Exercise directions
Scan the entries that follow for the word "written", then report every line in which it appears.

===== Provided material

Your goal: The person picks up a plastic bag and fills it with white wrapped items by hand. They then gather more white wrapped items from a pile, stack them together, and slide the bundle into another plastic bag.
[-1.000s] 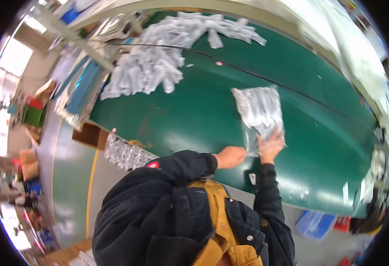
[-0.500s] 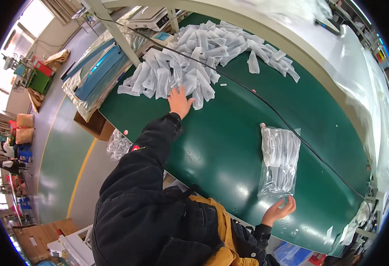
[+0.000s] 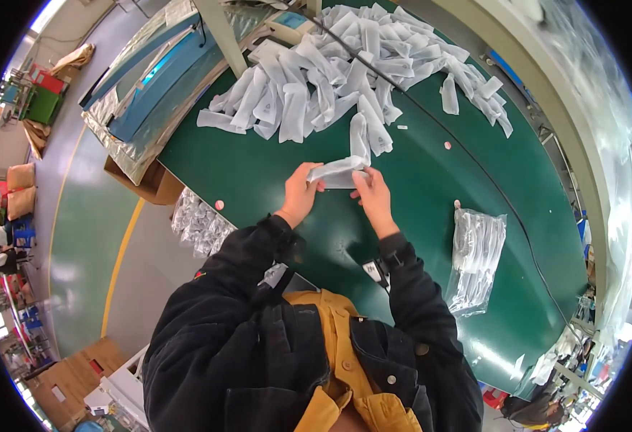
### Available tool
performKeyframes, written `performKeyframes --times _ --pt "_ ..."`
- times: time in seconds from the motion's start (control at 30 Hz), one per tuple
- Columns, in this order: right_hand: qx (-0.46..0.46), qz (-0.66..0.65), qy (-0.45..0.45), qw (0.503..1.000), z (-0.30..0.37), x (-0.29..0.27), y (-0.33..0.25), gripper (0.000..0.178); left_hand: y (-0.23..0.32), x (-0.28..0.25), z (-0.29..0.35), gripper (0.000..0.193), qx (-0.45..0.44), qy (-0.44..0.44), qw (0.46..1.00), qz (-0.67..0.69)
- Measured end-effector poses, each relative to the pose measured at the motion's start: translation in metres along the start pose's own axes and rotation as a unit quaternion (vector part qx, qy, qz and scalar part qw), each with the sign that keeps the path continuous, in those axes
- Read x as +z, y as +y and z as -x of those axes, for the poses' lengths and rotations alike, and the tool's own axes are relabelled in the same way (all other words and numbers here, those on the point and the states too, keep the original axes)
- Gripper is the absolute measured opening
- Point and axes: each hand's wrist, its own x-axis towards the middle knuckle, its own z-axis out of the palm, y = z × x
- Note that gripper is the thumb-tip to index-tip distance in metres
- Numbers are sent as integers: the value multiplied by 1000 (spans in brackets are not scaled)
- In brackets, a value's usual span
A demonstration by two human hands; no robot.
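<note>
Between my two hands, just in front of the pile, a slim translucent white pouch (image 3: 336,170) is held crosswise above the table. My left hand (image 3: 301,191) grips its left end, fingers closed around it. The right end is pinched by my right hand (image 3: 373,193). What the pouch contains is hard to make out through the film. Beyond my hands spreads a heap of similar pouches (image 3: 292,111), and one of them reaches close to the held pouch's right end. Off to the right lies a larger clear bag (image 3: 476,252) packed with rows of such pouches.
A black cable (image 3: 467,147) runs slantwise across the green table (image 3: 402,237). The frame post (image 3: 222,36) stands at the far left corner, near a blue sealing-bar-like device (image 3: 154,83) on wrapped sheets. Below the left edge sits a bag of small pieces (image 3: 197,219).
My left hand has drawn back from the pile with a pouch. My right hand has come from beside the clear bag to take its other end. The view has shifted.
</note>
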Motion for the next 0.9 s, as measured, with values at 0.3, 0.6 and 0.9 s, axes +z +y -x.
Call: performKeyframes --times 0.3,0.6,0.9 --pt "51 -103 -26 993 -10 18 -16 24 4 -25 57 55 10 -121 979 165" --pt "-52 -30 -61 996 25 27 -70 9 25 -54 41 69 8 -229 957 180" --pt "-31 -148 -61 987 42 43 -86 14 38 -35 58 35 -92 -185 976 70"
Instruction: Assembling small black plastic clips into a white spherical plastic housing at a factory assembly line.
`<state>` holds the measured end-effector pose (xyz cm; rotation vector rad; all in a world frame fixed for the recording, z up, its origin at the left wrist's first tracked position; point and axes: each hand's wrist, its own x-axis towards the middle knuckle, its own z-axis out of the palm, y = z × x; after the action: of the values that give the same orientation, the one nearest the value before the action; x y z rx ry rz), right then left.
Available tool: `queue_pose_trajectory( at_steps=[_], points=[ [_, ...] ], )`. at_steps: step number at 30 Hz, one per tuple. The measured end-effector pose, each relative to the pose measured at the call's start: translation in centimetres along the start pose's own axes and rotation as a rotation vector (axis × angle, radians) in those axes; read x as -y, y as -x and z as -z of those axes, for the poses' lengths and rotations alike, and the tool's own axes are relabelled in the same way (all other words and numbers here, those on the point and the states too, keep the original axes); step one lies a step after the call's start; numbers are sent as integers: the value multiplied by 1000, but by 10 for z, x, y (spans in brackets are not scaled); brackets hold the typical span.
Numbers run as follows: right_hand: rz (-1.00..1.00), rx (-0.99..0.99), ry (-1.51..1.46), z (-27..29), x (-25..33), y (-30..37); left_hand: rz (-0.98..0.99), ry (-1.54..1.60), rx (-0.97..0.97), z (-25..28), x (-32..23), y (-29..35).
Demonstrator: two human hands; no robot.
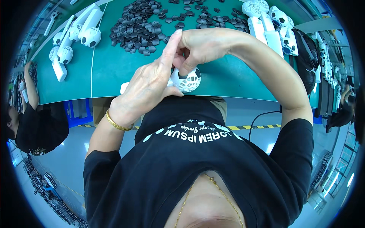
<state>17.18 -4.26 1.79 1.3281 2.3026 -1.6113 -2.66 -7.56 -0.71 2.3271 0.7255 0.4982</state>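
Observation:
Close to the table's front edge, my left hand [148, 79] is wrapped round a white handle-like part with a lattice football-shaped ball [190, 83] at its right end. The handle's far left tip shows past my wrist; the rest is under the palm. My right hand [201, 45] arches over from the right, its thumb against the top of the ball and its fingers bent together. Whatever the right fingertips pinch is hidden. White netting and some dark patches show on the ball. Beyond my hands lies a heap of small black pentagon pieces [135, 28].
More white ball-ended parts [91, 37] lie at the left of the green table [110, 76]. Others are stacked at the right [272, 38], beside a black bag [306, 57]. Scattered black pieces [220, 19] reach along the back. A co-worker [36, 121] sits at the left.

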Motion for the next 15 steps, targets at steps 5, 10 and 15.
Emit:
queue_pose_trajectory(
  at_steps=[5, 10, 15],
  points=[
    [-111, 23, -22, 7, 13, 4, -81, -38, 5, 1, 2, 1],
    [-209, 66, -7, 0, 1, 1, -182, -102, 3, 12, -4, -6],
    [-83, -64, -202, -14, -15, 15, -21, -57, 118, 12, -10, -8]
  ],
)
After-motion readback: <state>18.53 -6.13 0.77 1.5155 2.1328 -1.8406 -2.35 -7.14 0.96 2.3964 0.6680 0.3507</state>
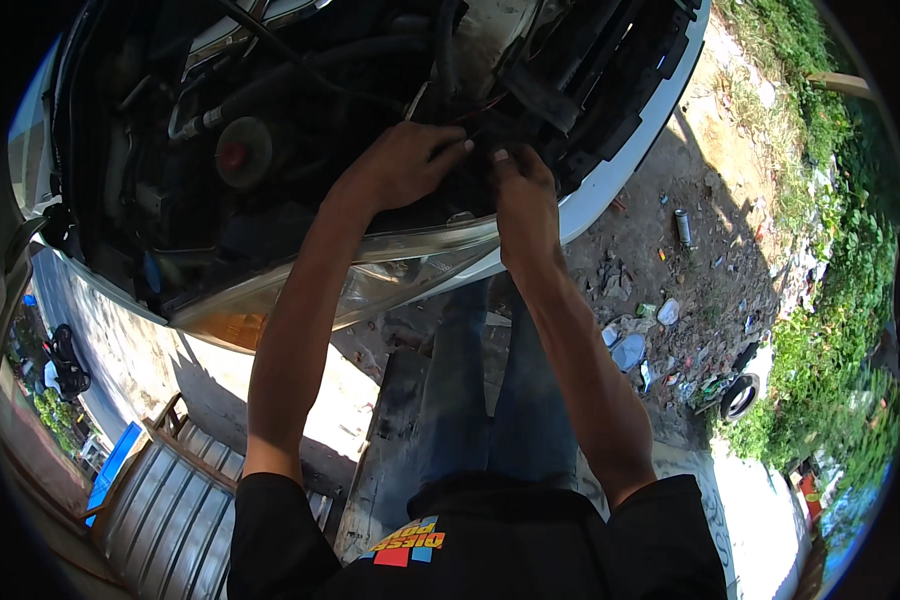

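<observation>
Both hands, left [402,165] and right [522,190], pinch thin wires [480,108] inside the open engine bay [270,120], fingertips nearly touching.

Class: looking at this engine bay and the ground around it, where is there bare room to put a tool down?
Bare dirt lies between the bumper and the litter. The bay is crowded around both hands, left hand and right hand, with hoses and a round cap.

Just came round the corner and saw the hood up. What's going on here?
A person leans over a white car's open engine bay, both hands working together on something small and dark behind the headlight. The left hand and right hand meet at thin red wires; what exactly they pinch is too dark to tell. Litter lies on the dirt nearby.
</observation>
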The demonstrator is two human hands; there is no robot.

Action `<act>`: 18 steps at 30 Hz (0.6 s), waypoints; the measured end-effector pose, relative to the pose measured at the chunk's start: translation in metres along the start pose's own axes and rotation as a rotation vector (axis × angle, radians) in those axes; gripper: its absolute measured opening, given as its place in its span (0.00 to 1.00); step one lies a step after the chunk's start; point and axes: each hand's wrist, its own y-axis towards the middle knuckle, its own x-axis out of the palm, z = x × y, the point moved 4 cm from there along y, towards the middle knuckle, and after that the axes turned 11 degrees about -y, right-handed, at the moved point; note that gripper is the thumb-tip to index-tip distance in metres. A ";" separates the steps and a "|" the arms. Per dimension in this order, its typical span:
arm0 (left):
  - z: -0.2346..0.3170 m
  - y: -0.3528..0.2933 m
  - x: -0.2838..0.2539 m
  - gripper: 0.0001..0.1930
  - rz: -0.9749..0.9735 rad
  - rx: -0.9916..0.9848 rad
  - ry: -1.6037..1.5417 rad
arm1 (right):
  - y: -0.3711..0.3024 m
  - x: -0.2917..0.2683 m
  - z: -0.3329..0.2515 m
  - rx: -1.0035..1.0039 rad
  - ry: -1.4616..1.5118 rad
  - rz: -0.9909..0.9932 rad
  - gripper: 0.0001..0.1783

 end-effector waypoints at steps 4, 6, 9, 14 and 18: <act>-0.001 -0.001 0.004 0.14 0.000 0.013 0.068 | 0.005 0.007 0.006 0.211 0.541 -0.074 0.11; -0.002 -0.001 0.003 0.13 -0.008 0.017 0.087 | 0.003 0.005 0.004 0.297 0.620 -0.060 0.07; 0.000 0.000 0.002 0.13 -0.014 0.050 0.126 | 0.001 0.008 0.004 0.344 0.711 -0.011 0.05; 0.003 0.000 -0.001 0.11 0.003 0.087 0.113 | 0.000 0.006 0.002 0.363 0.706 -0.007 0.11; 0.007 -0.002 -0.004 0.11 0.005 0.040 0.091 | -0.001 0.007 0.003 0.358 0.707 -0.023 0.05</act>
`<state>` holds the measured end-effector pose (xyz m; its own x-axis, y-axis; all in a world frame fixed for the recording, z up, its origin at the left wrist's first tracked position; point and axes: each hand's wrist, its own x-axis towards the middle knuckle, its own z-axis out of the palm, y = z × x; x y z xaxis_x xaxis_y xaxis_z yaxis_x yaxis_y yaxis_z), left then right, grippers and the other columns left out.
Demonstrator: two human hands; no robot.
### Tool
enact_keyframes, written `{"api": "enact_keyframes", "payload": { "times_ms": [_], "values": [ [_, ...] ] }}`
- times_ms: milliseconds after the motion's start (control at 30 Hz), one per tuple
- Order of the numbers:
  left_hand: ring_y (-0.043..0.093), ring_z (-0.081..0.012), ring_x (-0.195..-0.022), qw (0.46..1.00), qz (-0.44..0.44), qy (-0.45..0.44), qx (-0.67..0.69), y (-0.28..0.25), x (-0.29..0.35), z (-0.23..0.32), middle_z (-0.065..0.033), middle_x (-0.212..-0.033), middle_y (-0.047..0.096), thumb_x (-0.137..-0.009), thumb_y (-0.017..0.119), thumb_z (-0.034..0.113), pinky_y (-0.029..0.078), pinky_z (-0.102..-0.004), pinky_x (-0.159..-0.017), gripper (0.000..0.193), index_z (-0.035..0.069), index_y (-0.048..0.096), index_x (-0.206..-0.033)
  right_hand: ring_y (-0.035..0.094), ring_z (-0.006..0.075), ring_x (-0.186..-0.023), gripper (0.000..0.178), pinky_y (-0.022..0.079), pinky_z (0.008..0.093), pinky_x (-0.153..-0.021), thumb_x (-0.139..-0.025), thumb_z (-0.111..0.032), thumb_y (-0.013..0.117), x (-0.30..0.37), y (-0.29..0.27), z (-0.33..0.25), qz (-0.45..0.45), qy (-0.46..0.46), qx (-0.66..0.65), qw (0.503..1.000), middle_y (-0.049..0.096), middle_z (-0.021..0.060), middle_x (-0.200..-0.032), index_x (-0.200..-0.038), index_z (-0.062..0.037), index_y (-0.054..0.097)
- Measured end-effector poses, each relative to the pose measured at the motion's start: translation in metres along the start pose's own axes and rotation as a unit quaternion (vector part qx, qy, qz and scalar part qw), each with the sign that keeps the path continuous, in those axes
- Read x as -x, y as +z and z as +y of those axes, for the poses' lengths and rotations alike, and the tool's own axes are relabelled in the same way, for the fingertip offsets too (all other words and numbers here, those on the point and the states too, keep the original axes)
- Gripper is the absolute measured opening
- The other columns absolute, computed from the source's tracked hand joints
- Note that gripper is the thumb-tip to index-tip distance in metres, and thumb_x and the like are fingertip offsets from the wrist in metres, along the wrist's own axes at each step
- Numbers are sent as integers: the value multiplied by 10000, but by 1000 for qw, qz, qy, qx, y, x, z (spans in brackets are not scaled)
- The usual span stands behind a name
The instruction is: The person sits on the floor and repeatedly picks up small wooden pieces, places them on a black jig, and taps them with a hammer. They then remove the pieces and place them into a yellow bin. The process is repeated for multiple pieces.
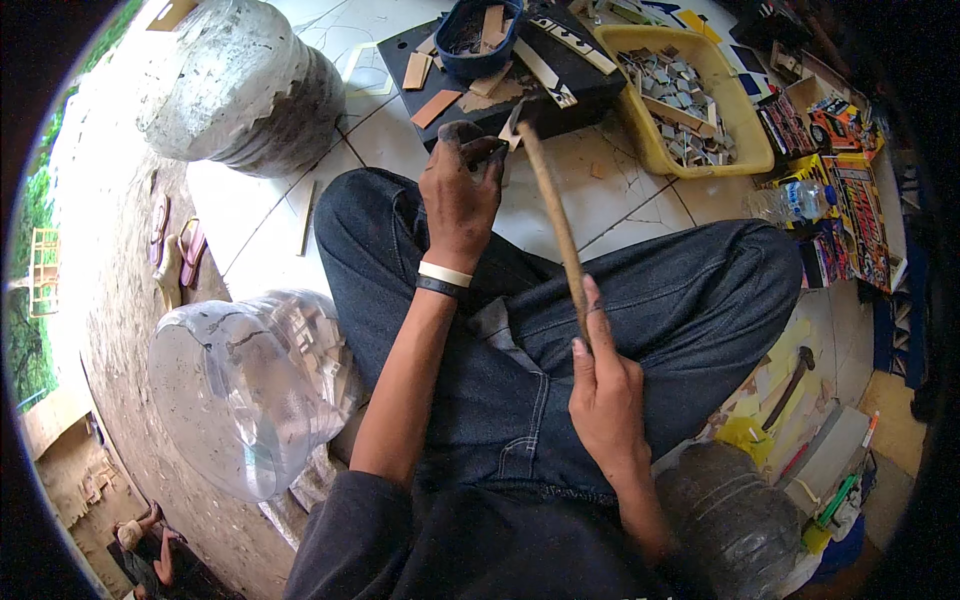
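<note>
My right hand (608, 400) grips the lower end of a hammer's wooden handle (555, 210). The small dark hammer head is up by the front edge of a black block (405, 70). Just left of it, my left hand (462, 190), with darkened fingertips, pinches a small pale wooden piece (510, 137) against that edge. Whether the hammer head touches the piece I cannot tell. On the block lie several flat wooden pieces (436, 108), a dark blue bowl (480, 58) with bits inside, and black-and-white strips (545, 72).
A yellow basin (655, 160) of small cut pieces stands right of the block. Clear plastic container (215, 400) with wooden pieces lies at left; a large whitish one (240, 90) is behind. Colourful boxes (855, 220), a plastic bottle (800, 200) and another hammer (790, 390) lie at right.
</note>
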<state>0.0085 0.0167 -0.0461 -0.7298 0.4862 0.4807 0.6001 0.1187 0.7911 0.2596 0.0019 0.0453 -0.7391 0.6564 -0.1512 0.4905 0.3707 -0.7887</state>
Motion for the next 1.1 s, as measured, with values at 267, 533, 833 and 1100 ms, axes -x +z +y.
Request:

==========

Completed task
performKeyframes, written `performKeyframes --times _ --pt "_ ..."`
enact_keyframes, written `{"api": "enact_keyframes", "payload": { "times_ms": [_], "values": [ [_, ...] ] }}`

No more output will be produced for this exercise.